Voters in both Missouri and Arkansas backed hiking their state’s minimum wage through measures on Tuesday’s midterm election ballots, becoming the ninth and 10th states to raise their minimum wages via ballot initiative in the last three election cycles.
In Missouri, Proposition B prevailed, according to the St. Louis Post-Dispatch, and will incrementally raise the state minimum wage to $12 an hour by 2023, up from its current level of $7.85. The federal minimum is $7.25.
In Arkansas, voters approved Issue 5, the Arkansas Democrat-Gazette projected, to raise the wage floor to $11 an hour by 2021, up from the current level of $8.50.
“Despite the rosy picture being painted by many politicians, voters are saying ‘enough’ to an economy that’s leaving too many struggling families behind,” said Jonathan Schleifer, executive director of The Fairness Project, which backed the measures in both states.
Polling had been scant in each state, but the support for increases surprised few as wage hikes have proved popular in most other states where they have reached the ballot. Business groups opposed to the hikes, arguing they would be hard for small businesses to absorb, glumly concluded off the record that proponents would likely win.
“It’s a triumph for out-of-state activist groups that funded both campaigns, but a loss for the small business owners and young adults who will face the consequences of these wage hikes,” said Samantha Summers, spokeswoman for the free market Employment Policies Institute, which opposed the hikes.
Summers argued that the grassroots strength for the increases wasn’t quite as strong as it appeared, pointing to state election commission filings. EPI estimated that Arkansas for a Fair Wage, the main coalition group backing the hike in that state, got 99 percent of its funding, about $1.5 million, from out-of-state liberal groups. Raise Up Missouri, the main pro-wage hike coalition group in that state, got 78 percent of its funding, about $5 million, from out-of-state groups.

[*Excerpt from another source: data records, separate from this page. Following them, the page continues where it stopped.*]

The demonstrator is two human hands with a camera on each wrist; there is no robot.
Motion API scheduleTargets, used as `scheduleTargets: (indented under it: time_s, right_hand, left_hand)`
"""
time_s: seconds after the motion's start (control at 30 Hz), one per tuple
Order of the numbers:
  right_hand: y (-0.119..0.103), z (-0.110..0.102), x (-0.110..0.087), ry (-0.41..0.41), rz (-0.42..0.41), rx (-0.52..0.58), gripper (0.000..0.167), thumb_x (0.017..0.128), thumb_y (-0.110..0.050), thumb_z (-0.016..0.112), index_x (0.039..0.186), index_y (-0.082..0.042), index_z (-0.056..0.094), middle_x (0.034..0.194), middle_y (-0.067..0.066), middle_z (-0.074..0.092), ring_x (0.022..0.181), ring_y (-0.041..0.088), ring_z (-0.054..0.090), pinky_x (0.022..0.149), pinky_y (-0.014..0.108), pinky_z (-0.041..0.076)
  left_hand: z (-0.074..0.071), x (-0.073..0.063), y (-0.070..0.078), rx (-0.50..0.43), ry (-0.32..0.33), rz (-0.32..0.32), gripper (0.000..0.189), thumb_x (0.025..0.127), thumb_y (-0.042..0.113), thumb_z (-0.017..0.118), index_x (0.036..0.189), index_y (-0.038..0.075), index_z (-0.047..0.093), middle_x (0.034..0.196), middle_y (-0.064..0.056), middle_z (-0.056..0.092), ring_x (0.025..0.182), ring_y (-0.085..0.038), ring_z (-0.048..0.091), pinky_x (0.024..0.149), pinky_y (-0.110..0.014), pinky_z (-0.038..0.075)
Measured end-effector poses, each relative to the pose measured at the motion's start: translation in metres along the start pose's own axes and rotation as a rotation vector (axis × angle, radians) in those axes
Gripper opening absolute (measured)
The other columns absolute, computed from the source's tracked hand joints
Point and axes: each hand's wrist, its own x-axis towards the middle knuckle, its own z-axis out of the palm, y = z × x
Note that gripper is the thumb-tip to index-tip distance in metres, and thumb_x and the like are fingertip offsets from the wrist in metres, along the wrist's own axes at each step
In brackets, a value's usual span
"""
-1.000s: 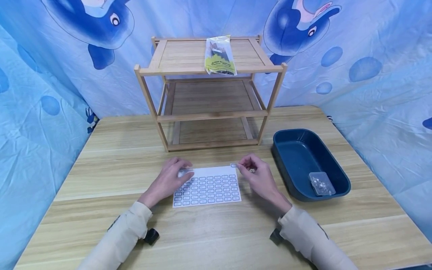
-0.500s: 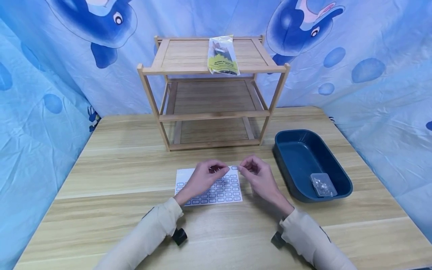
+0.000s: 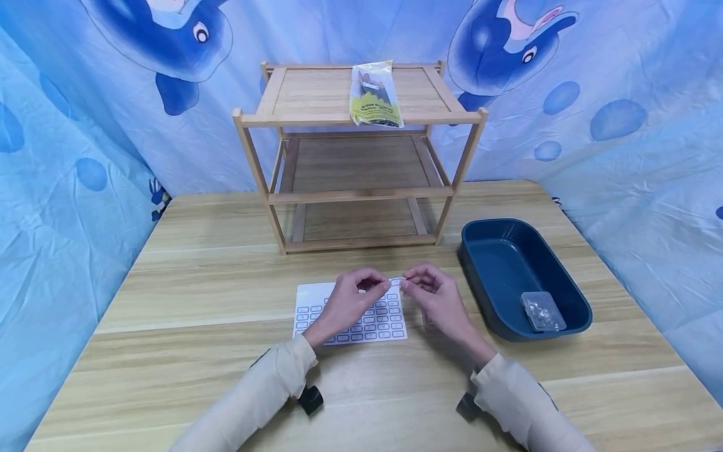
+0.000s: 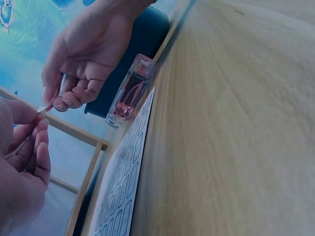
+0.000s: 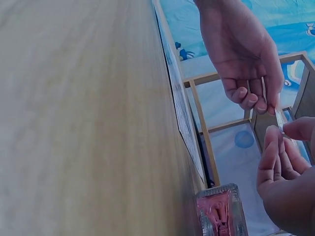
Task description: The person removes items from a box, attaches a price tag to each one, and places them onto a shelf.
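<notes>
Between both hands is a small white label (image 3: 397, 282) with a dark outline. My left hand (image 3: 353, 301) and my right hand (image 3: 443, 304) each pinch one end of it between thumb and index finger. The wrist views show the label (image 4: 43, 107) held up above the table, fingertips nearly meeting. Below lies a white sheet (image 3: 307, 292) printed with rows of outlined rectangles, partly covered by my left hand. Beside the sheet, mostly hidden under my right hand in the head view, lies a clear bottle-like container (image 4: 130, 93) with pink inside.
A dark blue bin (image 3: 503, 251) stands at the right, with a clear plastic box (image 3: 543, 311) of small things in it. Behind the hands is a wooden three-tier rack (image 3: 361, 194), with a yellow-and-white packet (image 3: 375, 94) on top. Patterned blue curtains surround the table.
My left hand has moved right across the sheet, from its left corner to the label, and now pinches its other end. My right hand has stayed nearly in place, pinching the label.
</notes>
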Motion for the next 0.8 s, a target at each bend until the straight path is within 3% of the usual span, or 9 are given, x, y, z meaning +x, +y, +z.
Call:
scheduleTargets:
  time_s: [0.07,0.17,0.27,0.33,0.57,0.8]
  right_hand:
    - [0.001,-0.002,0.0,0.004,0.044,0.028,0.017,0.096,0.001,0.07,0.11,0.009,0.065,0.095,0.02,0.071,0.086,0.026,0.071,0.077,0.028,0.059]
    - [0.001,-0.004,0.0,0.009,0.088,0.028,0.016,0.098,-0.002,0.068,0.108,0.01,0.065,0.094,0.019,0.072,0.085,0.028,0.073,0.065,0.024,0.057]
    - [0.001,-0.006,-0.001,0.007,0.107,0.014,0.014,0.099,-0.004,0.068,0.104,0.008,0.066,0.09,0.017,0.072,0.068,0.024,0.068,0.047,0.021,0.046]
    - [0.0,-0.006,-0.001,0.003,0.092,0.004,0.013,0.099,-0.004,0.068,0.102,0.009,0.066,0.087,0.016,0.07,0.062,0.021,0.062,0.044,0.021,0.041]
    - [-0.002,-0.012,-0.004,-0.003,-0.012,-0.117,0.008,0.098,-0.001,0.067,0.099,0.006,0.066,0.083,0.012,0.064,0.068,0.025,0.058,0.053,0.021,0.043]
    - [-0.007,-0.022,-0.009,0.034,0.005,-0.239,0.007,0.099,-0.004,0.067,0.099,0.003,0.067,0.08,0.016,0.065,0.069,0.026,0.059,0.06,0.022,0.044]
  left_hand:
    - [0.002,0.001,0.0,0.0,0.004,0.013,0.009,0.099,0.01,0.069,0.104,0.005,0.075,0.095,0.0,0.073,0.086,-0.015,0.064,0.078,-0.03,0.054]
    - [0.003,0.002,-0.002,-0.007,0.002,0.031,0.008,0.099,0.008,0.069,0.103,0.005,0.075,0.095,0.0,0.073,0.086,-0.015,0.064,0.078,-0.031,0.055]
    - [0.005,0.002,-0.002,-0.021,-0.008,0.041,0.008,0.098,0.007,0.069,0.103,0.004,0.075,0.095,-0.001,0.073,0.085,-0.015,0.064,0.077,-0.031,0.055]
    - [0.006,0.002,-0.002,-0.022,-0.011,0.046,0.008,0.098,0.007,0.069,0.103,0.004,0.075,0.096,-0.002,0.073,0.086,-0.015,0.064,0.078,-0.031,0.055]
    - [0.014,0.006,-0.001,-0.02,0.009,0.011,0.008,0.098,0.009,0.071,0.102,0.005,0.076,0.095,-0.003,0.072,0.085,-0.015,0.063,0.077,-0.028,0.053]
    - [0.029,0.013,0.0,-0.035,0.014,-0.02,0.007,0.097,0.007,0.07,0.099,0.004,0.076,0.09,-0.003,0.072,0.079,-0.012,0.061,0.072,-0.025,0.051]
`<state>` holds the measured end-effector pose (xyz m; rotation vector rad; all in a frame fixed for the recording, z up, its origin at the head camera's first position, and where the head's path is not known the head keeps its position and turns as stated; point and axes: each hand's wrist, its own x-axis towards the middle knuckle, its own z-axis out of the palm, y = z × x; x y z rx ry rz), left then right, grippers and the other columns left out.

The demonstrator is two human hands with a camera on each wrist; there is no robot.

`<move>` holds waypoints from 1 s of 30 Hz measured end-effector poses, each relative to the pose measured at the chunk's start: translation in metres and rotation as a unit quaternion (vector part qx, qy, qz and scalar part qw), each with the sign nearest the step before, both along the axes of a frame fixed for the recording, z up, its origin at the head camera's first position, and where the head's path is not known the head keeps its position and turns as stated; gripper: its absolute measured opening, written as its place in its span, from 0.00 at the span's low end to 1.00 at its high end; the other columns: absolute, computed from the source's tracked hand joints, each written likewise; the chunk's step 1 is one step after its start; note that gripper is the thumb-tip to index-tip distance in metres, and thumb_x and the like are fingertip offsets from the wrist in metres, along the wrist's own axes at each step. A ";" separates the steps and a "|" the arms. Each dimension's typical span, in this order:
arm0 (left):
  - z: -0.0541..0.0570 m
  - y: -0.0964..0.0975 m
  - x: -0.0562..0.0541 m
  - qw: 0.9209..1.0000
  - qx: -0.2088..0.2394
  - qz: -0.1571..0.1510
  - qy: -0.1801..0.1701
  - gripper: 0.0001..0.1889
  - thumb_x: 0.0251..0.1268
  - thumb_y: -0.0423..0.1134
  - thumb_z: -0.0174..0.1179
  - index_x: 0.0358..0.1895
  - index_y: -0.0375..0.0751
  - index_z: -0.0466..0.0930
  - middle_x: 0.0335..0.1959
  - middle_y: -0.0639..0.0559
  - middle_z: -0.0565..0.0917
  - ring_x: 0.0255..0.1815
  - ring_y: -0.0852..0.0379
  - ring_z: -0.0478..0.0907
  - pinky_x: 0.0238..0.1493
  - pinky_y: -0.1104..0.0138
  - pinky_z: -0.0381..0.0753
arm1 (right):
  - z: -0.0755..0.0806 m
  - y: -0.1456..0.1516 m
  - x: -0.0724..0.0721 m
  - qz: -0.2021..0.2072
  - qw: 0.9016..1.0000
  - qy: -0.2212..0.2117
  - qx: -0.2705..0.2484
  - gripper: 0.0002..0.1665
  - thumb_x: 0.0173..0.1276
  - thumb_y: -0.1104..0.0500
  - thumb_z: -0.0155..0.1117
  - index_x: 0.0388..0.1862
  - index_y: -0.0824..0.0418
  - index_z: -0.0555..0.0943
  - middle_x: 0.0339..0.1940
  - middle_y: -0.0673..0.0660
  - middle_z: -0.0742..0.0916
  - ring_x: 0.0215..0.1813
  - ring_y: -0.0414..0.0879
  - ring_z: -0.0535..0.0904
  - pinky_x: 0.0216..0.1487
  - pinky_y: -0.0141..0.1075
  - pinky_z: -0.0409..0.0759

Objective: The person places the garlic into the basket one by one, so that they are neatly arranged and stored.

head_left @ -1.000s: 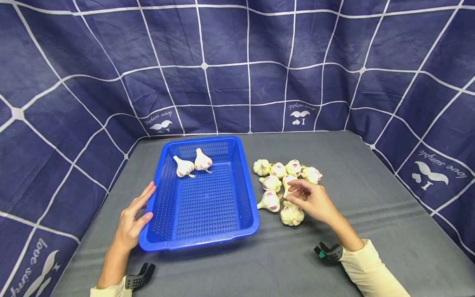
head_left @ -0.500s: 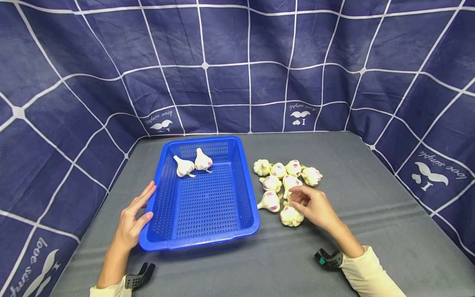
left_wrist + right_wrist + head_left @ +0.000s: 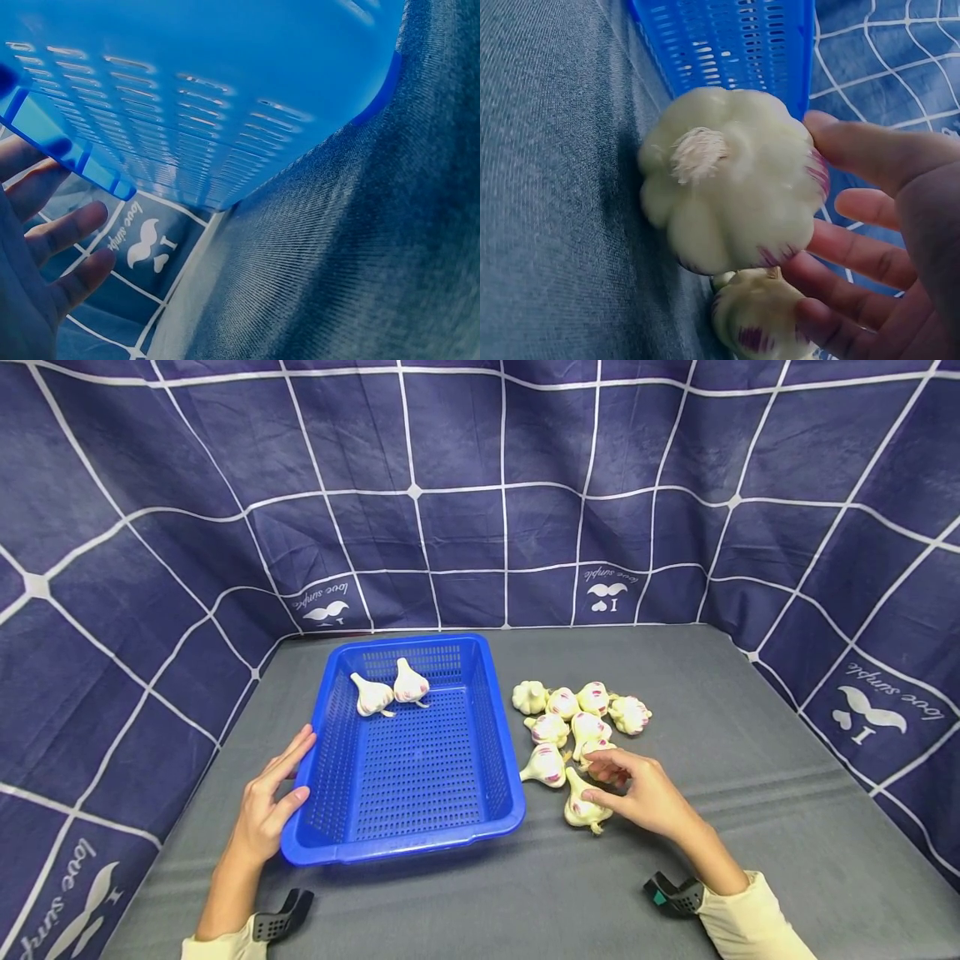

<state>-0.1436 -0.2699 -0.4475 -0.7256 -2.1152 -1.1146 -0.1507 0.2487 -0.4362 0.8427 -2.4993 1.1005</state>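
My left hand (image 3: 262,806) touches the left rim of a blue perforated plastic basket (image 3: 423,839), its fingers extended. In the left wrist view, fingertips (image 3: 86,217) spread just below and behind the basket's rim. Two garlic bulbs (image 3: 373,697) lie inside at the far end. My right hand (image 3: 641,789) is at the nearest garlic bulb (image 3: 581,806) beside the basket. The thumb touches that bulb's right side, and the fingers reach towards another bulb behind it. From the right wrist view, the nearest bulb (image 3: 727,180) shows its root end, with thumb and fingertips along its edge.
Several more garlic bulbs (image 3: 547,731) lie grouped right of the basket, some touching each other. A grey cloth (image 3: 525,893) covers the table. Blue curtains with white grid lines (image 3: 465,527) stand around the back and sides.
My right hand has come nearer and lower. The nearest bulb has turned and shifted slightly towards me, its stem now showing. The left hand and basket have stayed put.
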 end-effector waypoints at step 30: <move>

Pro-minimum wage activists have directed their efforts at the state and local level for the last several election cycles following years of inactivity on the issue in Congress. More than half of all states require employers in all cases to pay more than the federal minimum of $7.25 per hour, with states like California, New York, and Massachusetts setting theirs on the path to eventually phase into $15.
Increases on just two state ballots in 2018 nevertheless indicates the higher minimum wage movement may be reaching the saturation point, having already won in most of the states where it had the strongest political support. Increases were on the ballots of four states each in 2016 and 2014. Most increases in recent years have come through state legislatures.